* Task prompt:
Repeat the listing below word for word, minus the pictures.
......
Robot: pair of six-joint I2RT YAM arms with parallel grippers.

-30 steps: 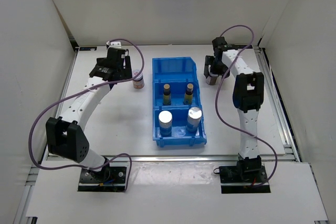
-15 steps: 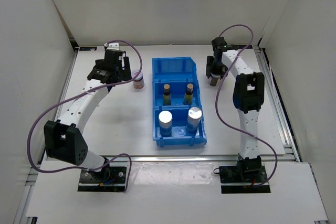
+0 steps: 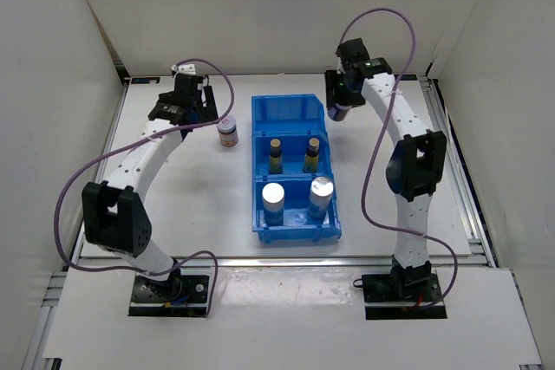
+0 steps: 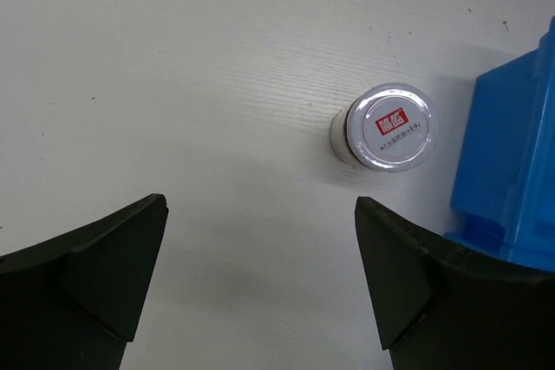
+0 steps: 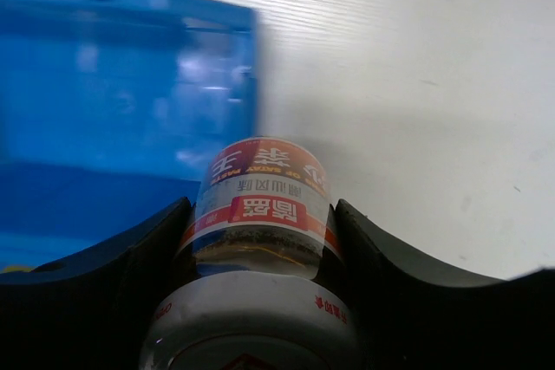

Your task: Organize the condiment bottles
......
* Solution for this problem:
Robot: pair of six-joint I2RT YAM arms with parallel grippers.

-30 steps: 
-15 steps: 
+0 steps: 
+0 steps: 
+0 steps: 

Your task: Organize the condiment bottles

There's no more to this exercise.